▸ TASK PROMPT
The required result is a line count: how many lines in this data hold the word "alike". Give only that.

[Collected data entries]
*-*-*

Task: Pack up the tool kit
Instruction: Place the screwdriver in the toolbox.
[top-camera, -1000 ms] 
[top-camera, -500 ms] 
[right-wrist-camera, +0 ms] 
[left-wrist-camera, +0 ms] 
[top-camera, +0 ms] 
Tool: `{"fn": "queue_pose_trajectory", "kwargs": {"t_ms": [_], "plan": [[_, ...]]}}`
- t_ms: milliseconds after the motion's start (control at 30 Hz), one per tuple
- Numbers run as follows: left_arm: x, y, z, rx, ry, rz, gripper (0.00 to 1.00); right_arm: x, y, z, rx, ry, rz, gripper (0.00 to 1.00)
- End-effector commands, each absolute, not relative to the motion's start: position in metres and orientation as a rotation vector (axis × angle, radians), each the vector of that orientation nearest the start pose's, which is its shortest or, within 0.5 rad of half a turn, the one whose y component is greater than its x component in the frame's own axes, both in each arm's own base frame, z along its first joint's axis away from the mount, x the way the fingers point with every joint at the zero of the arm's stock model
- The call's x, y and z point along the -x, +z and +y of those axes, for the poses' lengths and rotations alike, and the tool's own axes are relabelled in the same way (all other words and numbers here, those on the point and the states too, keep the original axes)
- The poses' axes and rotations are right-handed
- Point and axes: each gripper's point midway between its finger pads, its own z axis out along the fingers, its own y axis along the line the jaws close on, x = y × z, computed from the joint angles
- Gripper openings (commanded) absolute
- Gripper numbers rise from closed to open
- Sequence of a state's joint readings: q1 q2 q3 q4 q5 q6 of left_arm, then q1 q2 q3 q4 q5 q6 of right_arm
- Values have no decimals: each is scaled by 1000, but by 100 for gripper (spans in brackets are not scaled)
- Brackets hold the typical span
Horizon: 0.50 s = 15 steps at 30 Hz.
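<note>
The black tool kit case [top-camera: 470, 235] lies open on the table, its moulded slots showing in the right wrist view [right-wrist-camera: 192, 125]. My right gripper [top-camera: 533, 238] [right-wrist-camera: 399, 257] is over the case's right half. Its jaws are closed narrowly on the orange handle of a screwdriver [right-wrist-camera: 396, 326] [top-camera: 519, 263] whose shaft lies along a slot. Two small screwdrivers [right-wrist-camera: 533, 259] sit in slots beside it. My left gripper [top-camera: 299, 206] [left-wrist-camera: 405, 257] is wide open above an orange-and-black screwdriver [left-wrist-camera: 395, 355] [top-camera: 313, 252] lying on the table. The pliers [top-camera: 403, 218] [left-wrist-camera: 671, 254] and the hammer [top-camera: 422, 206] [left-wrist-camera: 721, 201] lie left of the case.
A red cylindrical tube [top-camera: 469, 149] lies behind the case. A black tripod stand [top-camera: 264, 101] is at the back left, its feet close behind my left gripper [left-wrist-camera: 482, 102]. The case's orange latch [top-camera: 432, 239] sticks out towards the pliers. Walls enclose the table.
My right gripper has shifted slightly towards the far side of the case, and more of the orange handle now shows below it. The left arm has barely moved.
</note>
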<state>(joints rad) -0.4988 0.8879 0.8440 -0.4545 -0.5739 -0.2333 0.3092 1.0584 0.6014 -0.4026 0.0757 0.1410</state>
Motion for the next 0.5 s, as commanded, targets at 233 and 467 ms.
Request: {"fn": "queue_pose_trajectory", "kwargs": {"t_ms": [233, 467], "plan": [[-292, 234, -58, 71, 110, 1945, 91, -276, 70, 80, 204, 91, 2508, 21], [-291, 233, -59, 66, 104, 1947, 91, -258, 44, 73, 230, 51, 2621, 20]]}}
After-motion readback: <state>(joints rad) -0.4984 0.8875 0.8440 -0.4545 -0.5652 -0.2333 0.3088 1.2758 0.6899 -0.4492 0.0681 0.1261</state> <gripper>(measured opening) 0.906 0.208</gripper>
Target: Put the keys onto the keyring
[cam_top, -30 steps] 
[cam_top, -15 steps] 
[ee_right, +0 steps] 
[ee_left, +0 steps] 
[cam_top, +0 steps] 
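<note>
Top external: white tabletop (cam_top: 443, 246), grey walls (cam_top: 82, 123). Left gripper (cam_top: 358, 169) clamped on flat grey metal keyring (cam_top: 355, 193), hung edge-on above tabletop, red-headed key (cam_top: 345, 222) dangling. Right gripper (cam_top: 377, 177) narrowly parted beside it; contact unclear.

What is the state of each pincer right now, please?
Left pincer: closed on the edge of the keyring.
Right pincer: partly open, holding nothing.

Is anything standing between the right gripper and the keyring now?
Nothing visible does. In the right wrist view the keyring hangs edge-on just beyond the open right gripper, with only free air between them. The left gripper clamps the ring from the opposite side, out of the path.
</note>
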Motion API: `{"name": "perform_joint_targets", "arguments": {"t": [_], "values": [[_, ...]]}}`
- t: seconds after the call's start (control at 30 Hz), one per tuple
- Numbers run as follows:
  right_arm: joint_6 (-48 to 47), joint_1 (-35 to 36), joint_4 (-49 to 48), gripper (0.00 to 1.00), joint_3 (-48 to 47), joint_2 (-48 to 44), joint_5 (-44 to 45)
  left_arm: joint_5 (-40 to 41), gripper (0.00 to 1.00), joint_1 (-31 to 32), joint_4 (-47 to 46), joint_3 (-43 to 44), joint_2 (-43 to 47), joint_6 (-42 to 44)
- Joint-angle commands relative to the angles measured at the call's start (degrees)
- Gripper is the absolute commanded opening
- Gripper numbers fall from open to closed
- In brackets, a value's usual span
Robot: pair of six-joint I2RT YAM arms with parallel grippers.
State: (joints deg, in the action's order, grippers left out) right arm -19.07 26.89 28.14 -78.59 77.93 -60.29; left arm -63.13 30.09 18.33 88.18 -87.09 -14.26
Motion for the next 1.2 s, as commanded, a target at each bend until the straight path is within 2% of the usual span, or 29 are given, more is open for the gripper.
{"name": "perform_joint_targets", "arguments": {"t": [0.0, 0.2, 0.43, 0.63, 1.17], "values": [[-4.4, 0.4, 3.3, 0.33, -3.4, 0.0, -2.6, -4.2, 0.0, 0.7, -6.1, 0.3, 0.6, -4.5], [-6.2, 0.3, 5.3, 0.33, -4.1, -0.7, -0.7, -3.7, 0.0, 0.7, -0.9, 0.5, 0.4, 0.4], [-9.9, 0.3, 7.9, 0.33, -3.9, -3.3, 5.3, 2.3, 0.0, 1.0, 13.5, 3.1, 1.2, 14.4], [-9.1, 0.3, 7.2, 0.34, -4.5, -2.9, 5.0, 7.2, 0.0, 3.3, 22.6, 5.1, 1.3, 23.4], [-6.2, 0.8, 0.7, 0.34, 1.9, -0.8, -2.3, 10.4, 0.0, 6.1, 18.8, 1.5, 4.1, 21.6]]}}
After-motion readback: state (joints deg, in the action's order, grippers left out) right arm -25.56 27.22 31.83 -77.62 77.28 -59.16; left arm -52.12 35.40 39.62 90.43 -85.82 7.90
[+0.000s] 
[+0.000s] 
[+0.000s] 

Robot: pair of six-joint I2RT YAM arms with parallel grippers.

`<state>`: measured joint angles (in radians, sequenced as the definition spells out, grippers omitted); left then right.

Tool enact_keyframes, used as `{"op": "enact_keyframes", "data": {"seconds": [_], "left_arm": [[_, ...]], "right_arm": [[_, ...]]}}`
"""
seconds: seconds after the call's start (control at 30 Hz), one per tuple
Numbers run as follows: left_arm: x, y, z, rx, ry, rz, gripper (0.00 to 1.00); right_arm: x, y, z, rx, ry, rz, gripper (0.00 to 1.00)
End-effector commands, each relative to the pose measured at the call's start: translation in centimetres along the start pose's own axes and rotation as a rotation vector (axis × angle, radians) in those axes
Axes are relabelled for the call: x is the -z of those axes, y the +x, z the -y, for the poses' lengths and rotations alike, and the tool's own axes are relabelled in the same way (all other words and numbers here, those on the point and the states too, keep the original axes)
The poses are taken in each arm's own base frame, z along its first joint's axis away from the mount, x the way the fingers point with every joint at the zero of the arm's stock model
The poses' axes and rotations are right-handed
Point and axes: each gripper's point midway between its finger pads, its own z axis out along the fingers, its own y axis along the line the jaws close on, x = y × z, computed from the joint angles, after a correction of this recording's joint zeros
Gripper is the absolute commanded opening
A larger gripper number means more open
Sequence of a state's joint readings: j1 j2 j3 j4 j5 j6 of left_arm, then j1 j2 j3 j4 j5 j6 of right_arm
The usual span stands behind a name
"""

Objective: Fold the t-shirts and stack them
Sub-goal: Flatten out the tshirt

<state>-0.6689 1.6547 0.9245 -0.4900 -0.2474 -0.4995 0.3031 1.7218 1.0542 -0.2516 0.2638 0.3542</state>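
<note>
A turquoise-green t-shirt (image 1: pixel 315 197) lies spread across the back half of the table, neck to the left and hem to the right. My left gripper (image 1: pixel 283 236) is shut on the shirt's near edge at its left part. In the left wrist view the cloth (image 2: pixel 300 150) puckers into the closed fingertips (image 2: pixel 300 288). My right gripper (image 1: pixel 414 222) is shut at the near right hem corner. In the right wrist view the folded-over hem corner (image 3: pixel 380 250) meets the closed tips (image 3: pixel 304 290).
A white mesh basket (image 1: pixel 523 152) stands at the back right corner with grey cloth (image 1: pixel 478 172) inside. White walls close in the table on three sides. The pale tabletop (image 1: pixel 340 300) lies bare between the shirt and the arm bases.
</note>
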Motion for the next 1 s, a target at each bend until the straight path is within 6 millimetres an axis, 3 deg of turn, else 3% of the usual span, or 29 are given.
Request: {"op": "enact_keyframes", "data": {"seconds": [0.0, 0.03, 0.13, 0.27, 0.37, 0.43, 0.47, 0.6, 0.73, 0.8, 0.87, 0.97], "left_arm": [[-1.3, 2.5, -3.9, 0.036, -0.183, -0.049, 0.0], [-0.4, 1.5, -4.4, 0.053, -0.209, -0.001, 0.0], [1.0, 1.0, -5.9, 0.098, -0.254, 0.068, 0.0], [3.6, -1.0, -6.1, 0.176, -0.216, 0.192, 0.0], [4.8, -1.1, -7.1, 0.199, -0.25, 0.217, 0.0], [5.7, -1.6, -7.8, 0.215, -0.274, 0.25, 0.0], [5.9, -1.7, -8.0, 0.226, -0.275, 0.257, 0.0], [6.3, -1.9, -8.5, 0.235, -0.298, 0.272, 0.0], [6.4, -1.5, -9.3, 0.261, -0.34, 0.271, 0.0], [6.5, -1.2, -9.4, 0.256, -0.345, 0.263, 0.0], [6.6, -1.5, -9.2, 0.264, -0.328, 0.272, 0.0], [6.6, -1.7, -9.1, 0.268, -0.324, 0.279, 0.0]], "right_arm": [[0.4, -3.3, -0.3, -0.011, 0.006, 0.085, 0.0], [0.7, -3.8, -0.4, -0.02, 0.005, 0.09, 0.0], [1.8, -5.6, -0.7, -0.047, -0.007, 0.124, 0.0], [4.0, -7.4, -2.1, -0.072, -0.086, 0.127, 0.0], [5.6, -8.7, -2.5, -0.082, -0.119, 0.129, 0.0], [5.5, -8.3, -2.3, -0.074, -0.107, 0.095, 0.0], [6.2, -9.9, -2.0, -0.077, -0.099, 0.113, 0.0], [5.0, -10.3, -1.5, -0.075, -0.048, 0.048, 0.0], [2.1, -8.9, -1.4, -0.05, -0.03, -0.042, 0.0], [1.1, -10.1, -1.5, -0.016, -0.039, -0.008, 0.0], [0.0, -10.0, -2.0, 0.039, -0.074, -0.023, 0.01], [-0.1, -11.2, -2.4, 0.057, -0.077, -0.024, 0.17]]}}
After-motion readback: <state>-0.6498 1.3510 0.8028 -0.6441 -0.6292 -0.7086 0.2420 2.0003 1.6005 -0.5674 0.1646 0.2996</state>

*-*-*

▸ ANSWER TO THE EXERCISE
2